Première étape : Châteaunoir et Cézanne

« (…) Car il y a comme une aura de sortilèges et d’acceptation qui soudain vous libère, à Châteaunoir. Ceux qui y vivent ne sont pas comme tout le monde. Ils rayonnent d’indépendance. Le propriétaire du temps de ma jeunesse régnait sur le domaine en grand seigneur, n’aimant qu’y circuler à cheval, lentement, quand il n’était pas en train, de ses mains, de déplacer une cheminée, d’abattre un mur ou de traîner des troncs. Il connaissait toute l’aristocratie aixoise ; et il jurait comme un charretier. Il croyait à toutes sortes de choses, connaissait l’art des guérisseurs, et parfois momifiait des côtelettes, pour voir … Pourquoi pas, les plus rationalistes l’admettaient ; et l’on n’eût pas songé à discuter le principe. Il occupait une petite maison, cachée dans les pins. Une autre, un peu plus haut, était alors occupée par Léo Marchutz. Cher Léo, avec son épouvantable accent allemand ! Il avait débarqué un beau jour à la gare d’Aix et reconnu – car il était peintre et féru d’histoire de l’art – le cocher de Cézanne sur le siège de l’un des fiacres. De là à se faire conduire par lui à Châteaunoir fut l’affaire d’un instant. Seulement il se trouve qu’il y resta. Il y resta toute sa vie. Sa femme, elle, se lassa et le quitta. Mais tout arrive, à Châteaunoir ! Une dame anglaise, ou canadienne anglaise, vint un beau jour en compagnie de sa nièce ; elle aussi, resta. Elle épousa Marchutz et resta tout sa vie.
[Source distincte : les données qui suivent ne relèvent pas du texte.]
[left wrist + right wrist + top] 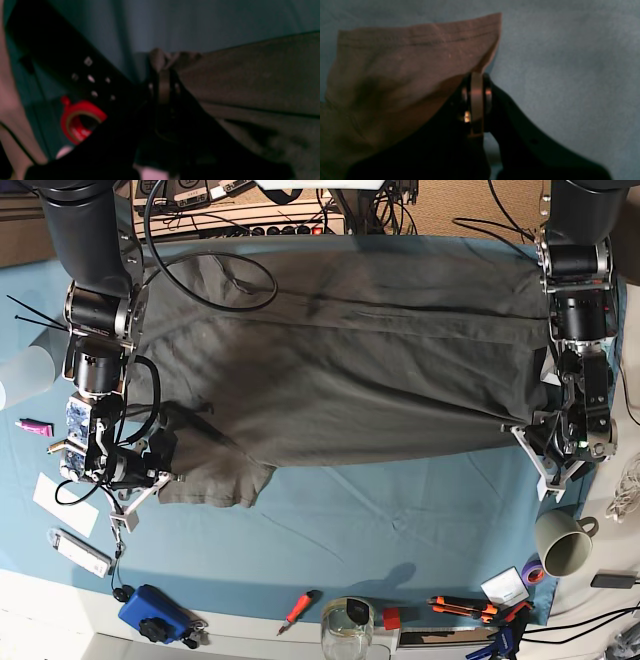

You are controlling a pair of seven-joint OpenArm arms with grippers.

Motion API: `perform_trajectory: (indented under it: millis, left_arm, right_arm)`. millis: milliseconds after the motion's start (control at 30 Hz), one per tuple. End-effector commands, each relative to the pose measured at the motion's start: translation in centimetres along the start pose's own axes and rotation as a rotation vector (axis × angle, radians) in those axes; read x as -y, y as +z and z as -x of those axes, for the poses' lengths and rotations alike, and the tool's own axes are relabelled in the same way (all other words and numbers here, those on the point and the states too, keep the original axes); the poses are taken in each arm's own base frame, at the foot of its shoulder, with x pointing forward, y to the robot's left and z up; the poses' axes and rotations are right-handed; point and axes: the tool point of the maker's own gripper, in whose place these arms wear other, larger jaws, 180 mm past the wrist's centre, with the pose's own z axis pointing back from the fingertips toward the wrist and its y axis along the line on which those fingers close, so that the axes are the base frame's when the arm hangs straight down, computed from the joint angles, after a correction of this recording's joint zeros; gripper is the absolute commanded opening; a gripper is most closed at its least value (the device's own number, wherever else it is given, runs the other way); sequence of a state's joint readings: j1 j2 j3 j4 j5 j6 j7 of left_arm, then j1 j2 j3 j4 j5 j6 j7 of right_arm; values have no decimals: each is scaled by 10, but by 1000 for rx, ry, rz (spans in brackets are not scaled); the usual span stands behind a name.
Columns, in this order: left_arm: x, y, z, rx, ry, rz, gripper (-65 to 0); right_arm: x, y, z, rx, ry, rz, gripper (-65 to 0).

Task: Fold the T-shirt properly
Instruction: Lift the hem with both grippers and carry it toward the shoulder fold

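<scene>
With the shirt [340, 370] spread wide across the blue cloth [400, 520], you have both claws clamped on it: left [163, 85] and right [476, 100], at opposite edges.

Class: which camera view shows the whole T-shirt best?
The base view: the T-shirt lies spread across the blue table cloth, outline visible. The right wrist view shows only a pinched hemmed corner; the left wrist view, a blurred bunched edge.
</scene>
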State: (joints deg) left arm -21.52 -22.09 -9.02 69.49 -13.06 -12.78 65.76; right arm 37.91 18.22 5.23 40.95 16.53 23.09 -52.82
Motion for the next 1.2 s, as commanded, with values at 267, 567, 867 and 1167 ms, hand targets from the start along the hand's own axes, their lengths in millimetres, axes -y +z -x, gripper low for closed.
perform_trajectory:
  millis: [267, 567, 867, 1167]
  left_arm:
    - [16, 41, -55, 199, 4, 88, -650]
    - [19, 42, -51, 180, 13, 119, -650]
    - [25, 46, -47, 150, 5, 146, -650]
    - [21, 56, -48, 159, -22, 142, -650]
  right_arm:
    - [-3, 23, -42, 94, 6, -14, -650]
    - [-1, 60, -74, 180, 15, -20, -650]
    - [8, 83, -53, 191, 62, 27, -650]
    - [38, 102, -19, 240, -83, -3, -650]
Le juif allemand et la protestante anglaise eurent, à Châteaunoir, des enfants français et catholiques, dont j’entends encore – souvenir de leur enfance lointaine – l’authentique chantonnement marseillais.»

Jacqueline de Romilly, extrait de «Sur les chemins de Sainte Victoire», Editions Julliard, 1987.